Oliver Brown in the Telegraph:

Waiting for guidance. It has become British sport’s answer to Waiting for Godot, such is the glacial pace with which this major country’s governing bodies move towards upholding fairness for half the population, rather than for the males who want to pass themselves off as female.

The London Marathon is the latest to prevaricate, claiming it wishes to receive a “detailed report” from the Equality and Human Rights Commission (EHRC) before doing anything to honour the Supreme Court’s unanimous verdict that sex is binary. And so Sunday’s instalment is to take place as if last week’s ruling never happened, with race director Hugh Brasher’s utopian talk of “inclusion” just a limp front for a policy that is fundamentally exclusionary for women.

We can no longer be in any doubt: these organisations will dither, delay and dissemble, continuing to present a cynical facade of being kind, just so long as this kindness does not extend to the women involved. A week has passed since the Supreme Court enshrined the immutability of biology in law, and still the Football Association and England and Wales Cricket Board, both enablers of the cult that suggests you can be whatever sex you say you are, have done nothing.

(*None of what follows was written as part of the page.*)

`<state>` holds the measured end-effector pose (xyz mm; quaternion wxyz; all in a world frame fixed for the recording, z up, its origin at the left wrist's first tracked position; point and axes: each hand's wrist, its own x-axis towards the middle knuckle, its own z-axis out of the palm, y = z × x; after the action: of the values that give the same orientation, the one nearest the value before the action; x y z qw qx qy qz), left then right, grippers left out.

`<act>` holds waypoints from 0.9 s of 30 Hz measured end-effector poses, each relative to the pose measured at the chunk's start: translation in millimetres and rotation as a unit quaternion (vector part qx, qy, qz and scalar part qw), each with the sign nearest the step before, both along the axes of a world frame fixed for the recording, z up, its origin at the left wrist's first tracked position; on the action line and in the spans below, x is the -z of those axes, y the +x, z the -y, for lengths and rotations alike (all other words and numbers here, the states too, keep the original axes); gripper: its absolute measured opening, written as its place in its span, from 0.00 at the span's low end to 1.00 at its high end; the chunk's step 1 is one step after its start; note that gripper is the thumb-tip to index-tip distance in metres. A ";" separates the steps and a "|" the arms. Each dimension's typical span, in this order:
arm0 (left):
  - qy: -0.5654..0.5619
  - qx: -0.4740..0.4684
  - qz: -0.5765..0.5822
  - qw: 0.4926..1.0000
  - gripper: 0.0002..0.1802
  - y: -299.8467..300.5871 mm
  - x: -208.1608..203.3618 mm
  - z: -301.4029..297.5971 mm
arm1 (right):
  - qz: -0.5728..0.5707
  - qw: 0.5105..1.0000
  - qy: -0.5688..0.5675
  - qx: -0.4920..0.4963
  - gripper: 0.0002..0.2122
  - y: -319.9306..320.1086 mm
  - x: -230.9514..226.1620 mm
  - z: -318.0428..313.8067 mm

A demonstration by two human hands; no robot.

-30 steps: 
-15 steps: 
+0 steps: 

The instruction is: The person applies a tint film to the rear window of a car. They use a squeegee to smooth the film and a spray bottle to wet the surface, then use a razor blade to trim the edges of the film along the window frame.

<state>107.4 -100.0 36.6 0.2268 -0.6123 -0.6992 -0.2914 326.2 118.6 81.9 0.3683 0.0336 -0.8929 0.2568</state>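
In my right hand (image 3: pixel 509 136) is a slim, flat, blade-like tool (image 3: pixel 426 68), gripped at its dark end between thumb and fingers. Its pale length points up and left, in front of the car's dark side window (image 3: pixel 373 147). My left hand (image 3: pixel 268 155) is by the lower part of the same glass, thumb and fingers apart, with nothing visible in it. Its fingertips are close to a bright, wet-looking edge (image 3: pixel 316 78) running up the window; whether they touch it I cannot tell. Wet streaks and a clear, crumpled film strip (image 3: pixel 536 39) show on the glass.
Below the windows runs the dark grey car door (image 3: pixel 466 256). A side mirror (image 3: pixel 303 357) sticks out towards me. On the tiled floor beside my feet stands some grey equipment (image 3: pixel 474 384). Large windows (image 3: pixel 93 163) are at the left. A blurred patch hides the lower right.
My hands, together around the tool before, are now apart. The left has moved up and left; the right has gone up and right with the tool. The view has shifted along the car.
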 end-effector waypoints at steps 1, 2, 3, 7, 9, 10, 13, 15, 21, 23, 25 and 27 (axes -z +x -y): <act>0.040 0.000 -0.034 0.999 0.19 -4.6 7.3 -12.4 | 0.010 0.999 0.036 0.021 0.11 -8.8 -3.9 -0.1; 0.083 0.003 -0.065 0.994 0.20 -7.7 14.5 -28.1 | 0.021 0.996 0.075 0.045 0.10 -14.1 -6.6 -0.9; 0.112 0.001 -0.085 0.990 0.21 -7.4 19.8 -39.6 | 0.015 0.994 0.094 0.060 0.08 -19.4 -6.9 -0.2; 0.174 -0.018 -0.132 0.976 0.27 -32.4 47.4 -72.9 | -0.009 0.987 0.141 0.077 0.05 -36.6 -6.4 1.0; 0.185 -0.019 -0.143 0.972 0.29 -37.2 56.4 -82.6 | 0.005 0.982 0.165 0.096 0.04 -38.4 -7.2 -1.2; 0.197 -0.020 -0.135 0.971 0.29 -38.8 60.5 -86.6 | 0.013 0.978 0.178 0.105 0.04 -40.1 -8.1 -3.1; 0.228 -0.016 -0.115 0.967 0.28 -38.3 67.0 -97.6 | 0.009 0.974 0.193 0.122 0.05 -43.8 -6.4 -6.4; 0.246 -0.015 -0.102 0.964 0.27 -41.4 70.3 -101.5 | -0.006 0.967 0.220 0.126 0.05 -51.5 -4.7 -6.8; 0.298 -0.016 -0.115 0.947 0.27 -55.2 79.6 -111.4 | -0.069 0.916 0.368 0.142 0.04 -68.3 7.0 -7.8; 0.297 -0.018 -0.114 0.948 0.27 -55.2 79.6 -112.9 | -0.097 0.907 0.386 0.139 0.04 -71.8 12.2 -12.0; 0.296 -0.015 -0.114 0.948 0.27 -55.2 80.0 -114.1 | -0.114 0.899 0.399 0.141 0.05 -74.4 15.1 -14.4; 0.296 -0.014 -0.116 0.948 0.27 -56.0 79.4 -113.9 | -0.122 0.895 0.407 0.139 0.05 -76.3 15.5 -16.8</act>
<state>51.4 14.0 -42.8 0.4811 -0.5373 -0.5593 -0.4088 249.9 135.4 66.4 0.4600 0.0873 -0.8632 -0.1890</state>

Now the London Marathon – poised this weekend to surpass Paris as the largest in the world, with more than 56,000 finishers – is also doubling down on its complicity in a fallacy.

Men cannot be women: that is now the law of the land. And yet Brasher is signing off on a set of rules that convey the exact opposite, handing men places on the start line that are meant specifically for women.

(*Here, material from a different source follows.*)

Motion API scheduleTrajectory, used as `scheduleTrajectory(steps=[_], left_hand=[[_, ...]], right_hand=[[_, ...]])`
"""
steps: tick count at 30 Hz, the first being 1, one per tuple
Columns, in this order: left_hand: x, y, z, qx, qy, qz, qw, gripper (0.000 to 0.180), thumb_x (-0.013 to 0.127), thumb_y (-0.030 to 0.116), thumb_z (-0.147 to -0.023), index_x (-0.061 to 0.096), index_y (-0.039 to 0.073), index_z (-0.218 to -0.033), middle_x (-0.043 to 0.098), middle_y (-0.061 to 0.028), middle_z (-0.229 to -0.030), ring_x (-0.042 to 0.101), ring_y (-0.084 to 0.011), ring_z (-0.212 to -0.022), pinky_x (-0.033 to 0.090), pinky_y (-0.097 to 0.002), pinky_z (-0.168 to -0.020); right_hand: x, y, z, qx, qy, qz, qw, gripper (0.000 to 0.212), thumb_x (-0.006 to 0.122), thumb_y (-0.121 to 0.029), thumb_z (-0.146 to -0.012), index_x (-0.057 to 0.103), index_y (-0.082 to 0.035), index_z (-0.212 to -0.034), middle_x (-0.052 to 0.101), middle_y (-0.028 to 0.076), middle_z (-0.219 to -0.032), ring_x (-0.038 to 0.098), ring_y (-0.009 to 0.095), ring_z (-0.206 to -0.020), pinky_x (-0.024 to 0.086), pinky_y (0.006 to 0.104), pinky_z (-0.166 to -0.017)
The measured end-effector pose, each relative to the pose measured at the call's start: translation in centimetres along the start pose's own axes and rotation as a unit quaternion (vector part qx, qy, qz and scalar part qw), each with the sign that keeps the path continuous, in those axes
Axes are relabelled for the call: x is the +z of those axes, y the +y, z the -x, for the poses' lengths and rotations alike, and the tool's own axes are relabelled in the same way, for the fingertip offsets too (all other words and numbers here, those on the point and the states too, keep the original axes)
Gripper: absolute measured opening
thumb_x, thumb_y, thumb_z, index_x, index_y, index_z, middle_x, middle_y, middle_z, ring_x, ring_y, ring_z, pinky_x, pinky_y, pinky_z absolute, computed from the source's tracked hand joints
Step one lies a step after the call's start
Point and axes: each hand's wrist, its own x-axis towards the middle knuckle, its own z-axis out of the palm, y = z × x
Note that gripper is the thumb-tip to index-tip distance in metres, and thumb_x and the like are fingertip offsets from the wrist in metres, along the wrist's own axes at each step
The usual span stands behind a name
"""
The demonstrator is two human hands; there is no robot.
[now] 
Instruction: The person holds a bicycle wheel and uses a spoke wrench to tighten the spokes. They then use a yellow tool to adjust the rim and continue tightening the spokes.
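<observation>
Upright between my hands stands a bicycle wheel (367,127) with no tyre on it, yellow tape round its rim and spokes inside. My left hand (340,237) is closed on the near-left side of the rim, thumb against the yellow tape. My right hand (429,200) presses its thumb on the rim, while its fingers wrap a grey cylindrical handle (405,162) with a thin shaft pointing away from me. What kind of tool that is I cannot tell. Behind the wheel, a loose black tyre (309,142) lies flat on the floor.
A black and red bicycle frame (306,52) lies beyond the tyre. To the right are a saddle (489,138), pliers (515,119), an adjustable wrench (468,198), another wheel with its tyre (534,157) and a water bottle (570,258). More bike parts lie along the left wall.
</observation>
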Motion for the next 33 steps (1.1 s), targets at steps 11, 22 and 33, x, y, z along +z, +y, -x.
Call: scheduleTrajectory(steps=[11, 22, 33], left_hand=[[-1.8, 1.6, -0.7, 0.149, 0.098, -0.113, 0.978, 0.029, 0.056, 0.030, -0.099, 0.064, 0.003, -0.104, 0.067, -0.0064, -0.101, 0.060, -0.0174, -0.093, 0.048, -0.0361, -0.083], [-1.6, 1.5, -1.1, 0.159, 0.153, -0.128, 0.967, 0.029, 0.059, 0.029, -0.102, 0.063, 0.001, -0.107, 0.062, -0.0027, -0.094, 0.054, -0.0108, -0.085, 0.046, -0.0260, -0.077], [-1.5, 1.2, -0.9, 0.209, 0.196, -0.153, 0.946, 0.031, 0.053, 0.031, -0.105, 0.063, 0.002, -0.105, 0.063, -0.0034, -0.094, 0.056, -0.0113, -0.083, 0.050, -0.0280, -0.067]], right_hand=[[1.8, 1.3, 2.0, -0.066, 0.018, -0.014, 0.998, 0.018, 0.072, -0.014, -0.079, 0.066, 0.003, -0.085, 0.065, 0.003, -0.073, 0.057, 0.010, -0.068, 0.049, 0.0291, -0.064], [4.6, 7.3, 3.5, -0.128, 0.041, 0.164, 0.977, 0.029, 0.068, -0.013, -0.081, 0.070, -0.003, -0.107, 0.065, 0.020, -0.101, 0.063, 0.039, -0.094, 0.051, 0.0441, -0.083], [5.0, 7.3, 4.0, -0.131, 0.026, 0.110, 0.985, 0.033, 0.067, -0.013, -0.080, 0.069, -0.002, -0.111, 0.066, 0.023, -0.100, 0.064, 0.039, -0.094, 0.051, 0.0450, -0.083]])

Think of it this way: the London Marathon has, in its preoccupation with gender rather than sex, three categories of entry – male, female and non-binary – and not one of them excludes men. While the non-binary class serves only to bestow spurious athletic distinction upon mediocre males who would be nowhere in the men’s field, the women’s event has witnessed such absurdities as Glen Frank, having lined up in both the New York and Tokyo marathons as a man, running in London in 2023 as a woman simply by rebranding as “Glenique”. “Girl power!” Frank shouted, in an interview at Tower Bridge with the BBC.

Will the women denied by mediocre men take the marathon authorities to court over this? We shall see. They'd surely have a good case now.